Hell no. Ash might be acting the concerned husband out of guilt at his continued love for Bea, but Darcie wasn’t going to snake out of this by playing the victim. And no way in fucking hell would I allow her to smear Bea’s name with impunity. “Is that what she’s told you all these years?” My nails cut into my palms. “That Bea hung herself?”
“I never asked.” His hands trembled as he shoved his hair back once again, the strands abused golden silk. “I didn’t want to know. I’ve always preferred to imagine her fading away in a drug haze. Beautiful and bright and happy.” His voice caught. “Just falling asleep and never waking up.”
“Bea didn’t do drugs.” She’d only ever done lines that one time and no one else knew about it.
“Nothing hard; the odd joint. Usually with Kaea.”

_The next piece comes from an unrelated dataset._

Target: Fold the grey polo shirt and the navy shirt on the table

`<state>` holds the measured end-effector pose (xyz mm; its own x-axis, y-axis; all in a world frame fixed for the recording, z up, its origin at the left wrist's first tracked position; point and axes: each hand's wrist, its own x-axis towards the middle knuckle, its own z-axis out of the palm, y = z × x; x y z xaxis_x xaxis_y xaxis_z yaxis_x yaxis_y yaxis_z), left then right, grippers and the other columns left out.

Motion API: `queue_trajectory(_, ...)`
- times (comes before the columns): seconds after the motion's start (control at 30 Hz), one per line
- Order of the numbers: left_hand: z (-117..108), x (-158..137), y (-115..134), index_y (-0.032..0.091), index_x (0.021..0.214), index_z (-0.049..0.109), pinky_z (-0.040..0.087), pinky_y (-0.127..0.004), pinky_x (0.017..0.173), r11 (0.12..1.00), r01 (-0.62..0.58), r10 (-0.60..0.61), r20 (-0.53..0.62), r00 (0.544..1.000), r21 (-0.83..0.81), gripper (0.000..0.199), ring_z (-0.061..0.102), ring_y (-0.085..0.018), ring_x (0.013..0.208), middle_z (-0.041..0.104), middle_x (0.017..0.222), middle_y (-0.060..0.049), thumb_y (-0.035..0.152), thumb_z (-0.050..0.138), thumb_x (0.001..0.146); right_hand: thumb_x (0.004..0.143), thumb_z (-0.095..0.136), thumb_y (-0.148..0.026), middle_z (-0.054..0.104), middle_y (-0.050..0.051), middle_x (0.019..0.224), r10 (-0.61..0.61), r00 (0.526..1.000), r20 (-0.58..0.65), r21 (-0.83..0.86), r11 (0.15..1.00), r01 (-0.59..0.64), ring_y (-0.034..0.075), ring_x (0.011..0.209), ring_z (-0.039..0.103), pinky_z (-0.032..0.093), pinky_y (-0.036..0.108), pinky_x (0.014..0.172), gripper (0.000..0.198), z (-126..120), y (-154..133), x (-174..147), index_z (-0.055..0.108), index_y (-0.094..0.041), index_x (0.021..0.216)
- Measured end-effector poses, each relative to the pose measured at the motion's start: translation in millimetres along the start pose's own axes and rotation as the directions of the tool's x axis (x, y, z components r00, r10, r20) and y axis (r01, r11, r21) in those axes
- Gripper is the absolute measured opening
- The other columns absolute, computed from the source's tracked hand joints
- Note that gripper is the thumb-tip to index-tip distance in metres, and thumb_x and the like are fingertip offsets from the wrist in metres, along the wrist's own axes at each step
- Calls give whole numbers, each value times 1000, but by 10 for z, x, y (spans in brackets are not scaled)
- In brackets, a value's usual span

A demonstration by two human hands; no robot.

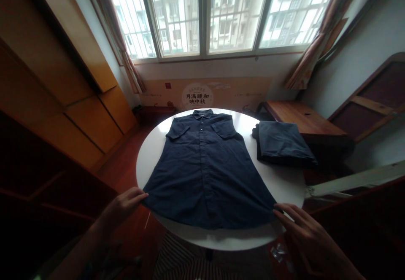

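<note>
A dark navy button-up shirt (202,170) lies front side up on a round white table (146,153), its collar at the far edge. Both short sleeves are folded inward over the chest. My left hand (128,200) pinches the lower left corner of the hem. At the opposite corner, my right hand (299,223) has the hem between thumb and fingers. Between the two hands the hem is spread wide, close to the table's near edge.
Folded dark clothes (281,143) are stacked at the table's right side. A wooden bench (305,119) stands behind them. Orange-brown cabinets (91,119) line the left wall. A barred window (205,18) and a printed cardboard panel (228,92) are at the back.
</note>
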<state>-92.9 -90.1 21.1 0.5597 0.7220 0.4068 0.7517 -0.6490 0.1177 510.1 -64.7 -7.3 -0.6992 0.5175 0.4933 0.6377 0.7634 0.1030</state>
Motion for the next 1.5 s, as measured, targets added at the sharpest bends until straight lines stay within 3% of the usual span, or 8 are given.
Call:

“That doesn’t count.” I wasn’t into drugs, but I wasn’t preachy about them, either—because I’d battled my own vices. Wine, beer, vodka, there’d been a time I’d have overdone any poison that’d blur the edges of my world, make me feel more normal, less like an error in the code.
A year into my time at university, during a weekend when Kaea, Vansi, and Aaron were all away for reasons I couldn’t remember, I’d woken to find I’d smashed every glass item in our kitchen, and that my feet were bleeding and studded with glass.
I should’ve gone to the emergency room.
Instead, I’d sat on the floor of our bathroom and used my makeup tweezers to pull the glass out shard by fine shard. I could still remember the sting of the antiseptic I’d wiped over the torn-apart flesh in the aftermath, the smell of iron rich in the air, and the crunch of glass as I swept it up.
I’d gone cold turkey for six months after that, and never again dropped that far into the abyss. Not even during Vansi’s bachelorette party. Because blurring the edges wasn’t as important as maintaining control. I hadn’t shared the incident with anyone, had just spent the rest of the weekend hobbling around charity shops finding replacements for our mismatched glassware.
No one had noticed.
“I just liked the mental image.” Ash’s confession was raw. “Imagining her slipping away in peace. It brought me comfort. Now that’s gone forever.”
I felt for him, but not enough to shroud the truth. “Bea did not hang herself.”
“Fuck it, Luna. Please. I’m begging you, don’t pick at that wound. You saw how Darcie was after Bea’s suicide—mad with grief.”